### WHAT YOU SHOULD DO:
Work through the listing below, copying each line that carries the word "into".

### ENTRIES PROVIDED:
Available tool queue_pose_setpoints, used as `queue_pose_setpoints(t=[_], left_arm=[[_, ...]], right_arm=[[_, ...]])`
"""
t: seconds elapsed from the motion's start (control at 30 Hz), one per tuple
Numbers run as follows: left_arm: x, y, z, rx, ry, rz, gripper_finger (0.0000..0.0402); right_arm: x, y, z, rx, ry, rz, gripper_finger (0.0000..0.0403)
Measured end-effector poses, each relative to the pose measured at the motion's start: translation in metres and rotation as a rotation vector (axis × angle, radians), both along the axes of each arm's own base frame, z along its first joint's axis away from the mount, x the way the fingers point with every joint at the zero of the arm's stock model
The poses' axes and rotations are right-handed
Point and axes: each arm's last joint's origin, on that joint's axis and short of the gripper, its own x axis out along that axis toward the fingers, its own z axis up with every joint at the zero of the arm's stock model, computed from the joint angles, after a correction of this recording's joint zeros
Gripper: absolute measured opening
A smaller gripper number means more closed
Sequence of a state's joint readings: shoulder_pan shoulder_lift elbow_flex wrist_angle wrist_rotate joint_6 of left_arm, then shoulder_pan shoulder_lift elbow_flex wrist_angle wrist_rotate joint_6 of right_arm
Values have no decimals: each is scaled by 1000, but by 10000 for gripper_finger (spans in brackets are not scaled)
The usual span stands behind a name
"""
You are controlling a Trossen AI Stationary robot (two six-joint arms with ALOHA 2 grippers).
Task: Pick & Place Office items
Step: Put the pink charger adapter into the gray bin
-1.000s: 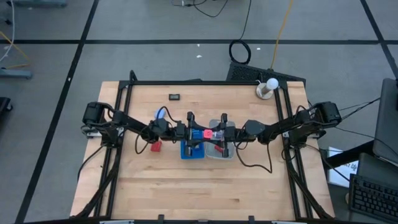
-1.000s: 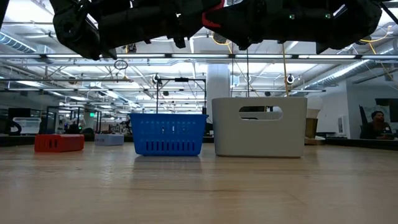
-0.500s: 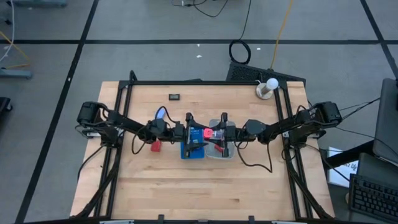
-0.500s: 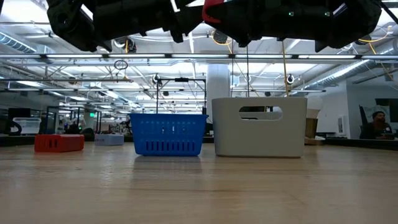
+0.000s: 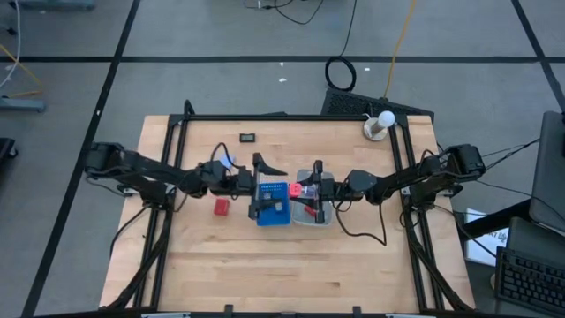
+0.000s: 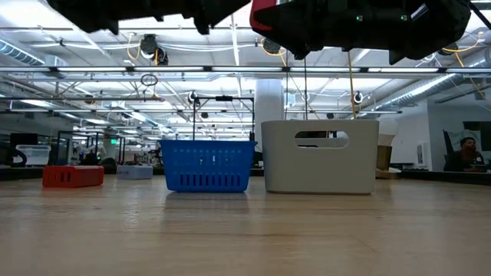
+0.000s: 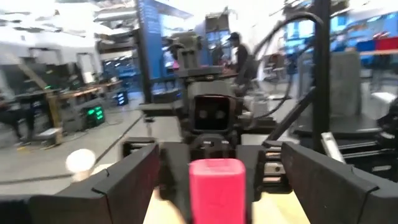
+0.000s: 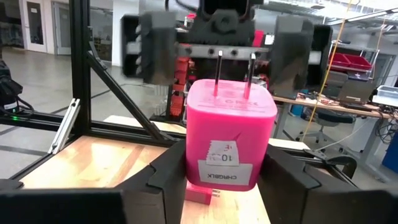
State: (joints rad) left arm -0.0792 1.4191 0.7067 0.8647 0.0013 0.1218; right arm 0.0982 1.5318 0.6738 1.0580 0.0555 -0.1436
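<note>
Your right claw point(image 5: 300, 191) sits in the middle of the high view, above the gap between the blue tray point(image 5: 272, 215) and the clear tray point(image 5: 325, 216). It is squeezed tight on a pink charger block point(image 8: 229, 134) with two metal prongs. Your left claw point(image 5: 261, 181) faces it from just left of the blue tray, with its fingers point(image 7: 124, 186) spread wide and nothing between them. A small red block point(image 5: 221, 206) lies on the worktop point(image 5: 291, 265), left of the blue tray.
</note>
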Motion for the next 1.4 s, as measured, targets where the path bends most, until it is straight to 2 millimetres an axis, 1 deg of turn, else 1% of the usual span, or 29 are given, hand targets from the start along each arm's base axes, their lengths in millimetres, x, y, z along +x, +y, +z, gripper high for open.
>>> queue_pose_setpoints(t=[0.13,0.27,0.4,0.6,0.73,0.83,0.97,1.1,1.27,1.4], left_arm=[[-15,6,14,-15,45,130,335],[-28,14,17,-19,145,239,335],[-37,16,19,23,209,225,335],[-49,17,16,28,212,217,335],[-65,24,0,-9,209,242,335],[-82,29,-12,-40,177,264,335],[-106,34,-27,-80,151,287,335],[-125,36,-41,-86,140,295,335],[-145,38,-63,-115,140,316,335],[-154,39,-77,-149,140,320,335]], right_arm=[[-1,0,-1,-2,19,0,150],[-5,-1,4,-2,47,-30,155],[-12,-3,9,-5,96,-54,154],[-22,-4,18,-9,141,-53,152],[-29,-4,21,6,151,-52,156],[-34,-5,20,8,147,-52,152],[-43,-6,17,16,146,-63,151],[-53,-8,11,21,159,-108,157],[-66,-10,2,57,172,-126,150],[-75,-14,-4,82,175,-160,155]])
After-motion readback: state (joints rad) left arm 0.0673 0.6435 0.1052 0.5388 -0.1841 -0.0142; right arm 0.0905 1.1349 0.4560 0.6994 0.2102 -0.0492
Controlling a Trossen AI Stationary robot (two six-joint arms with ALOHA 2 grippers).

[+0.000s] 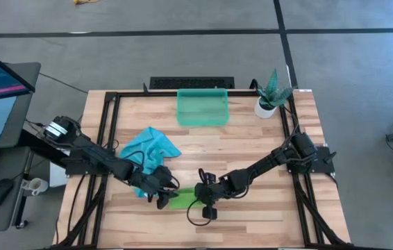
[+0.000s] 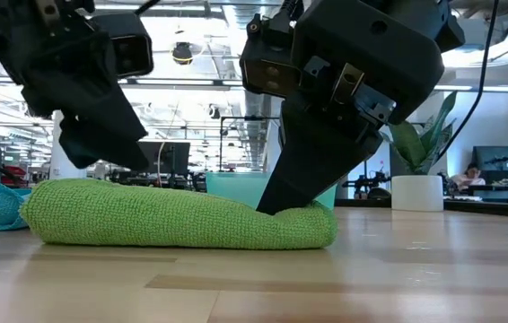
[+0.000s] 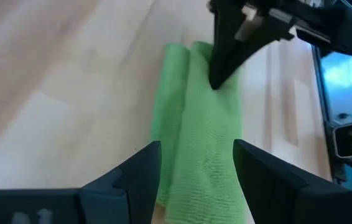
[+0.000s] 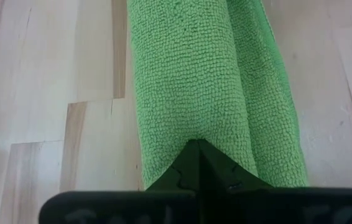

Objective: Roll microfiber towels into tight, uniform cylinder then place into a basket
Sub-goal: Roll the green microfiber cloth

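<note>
The right gripper (image 2: 276, 208), jaws together, pins one end of the rolled green towel (image 2: 178, 215). The left gripper (image 3: 191, 171) hovers over the other end, jaws apart. Lifting either end alone could let the roll unravel.

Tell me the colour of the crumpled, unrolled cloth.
Light turquoise blue cloth, clearest in the high view.

Green towel (image 2: 173, 218): lime green, fine nubby looped weave, uniform, no print.
Blue towel (image 1: 151, 147): light turquoise, plain, at 11 o'clock from green one.
Basket (image 1: 202, 107): translucent teal-green, at 12 o'clock on table.
Table (image 1: 252, 142): pale wood planks, light and slightly darker strips alternating, black frame rails at edges.
Left gripper (image 3: 191, 180), right gripper (image 4: 198, 163): matte black.
Pot (image 1: 265, 108): white; plant (image 1: 274, 87) green, at 1 o'clock.
Floor (image 1: 349, 62): grey, dark seam lines.
</note>
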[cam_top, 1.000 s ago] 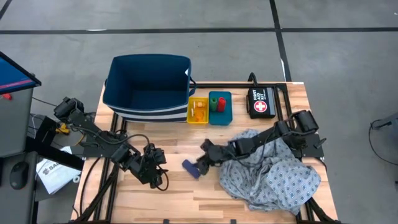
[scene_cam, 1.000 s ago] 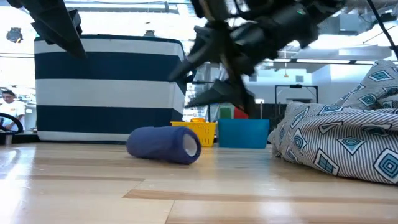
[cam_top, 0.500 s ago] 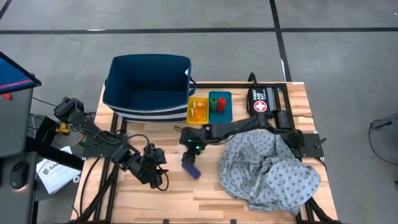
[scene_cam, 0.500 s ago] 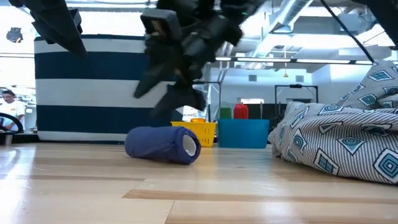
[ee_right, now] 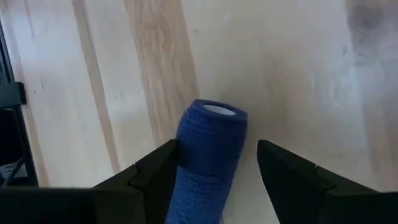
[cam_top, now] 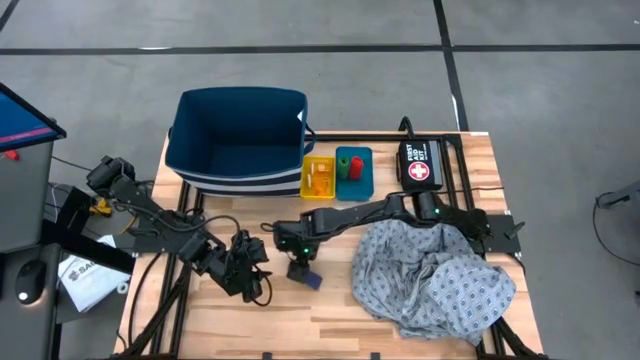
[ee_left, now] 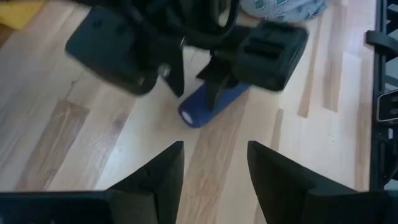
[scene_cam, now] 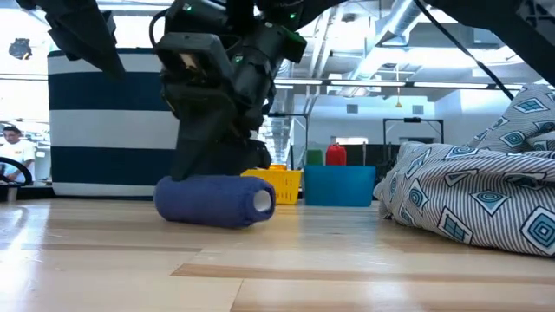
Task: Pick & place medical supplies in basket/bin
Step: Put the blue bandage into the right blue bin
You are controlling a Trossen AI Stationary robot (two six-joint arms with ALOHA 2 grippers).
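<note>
Right gripper (cam_top: 299, 268) lowered astride blue roll (ee_right: 208, 155), apparently unclamped

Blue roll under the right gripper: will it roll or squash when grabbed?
The blue roll lies on its side on the table, so a nudge would probably roll it. Its wrapped fabric-like surface suggests slight give and decent grip. The right gripper straddles it, fingers open.

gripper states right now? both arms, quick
Left gripper: open, empty, hovering near the blue roll.
Right gripper: open, jaws either side of the blue roll, not yet closed on it.
</note>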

### ANSWER SPACE:
Step: Put the pink charger adapter into the gray bin
Objective: Roll microfiber towels into tight, uniform cylinder then place into a basket
Step: Put the blue bandage into the right blue bin

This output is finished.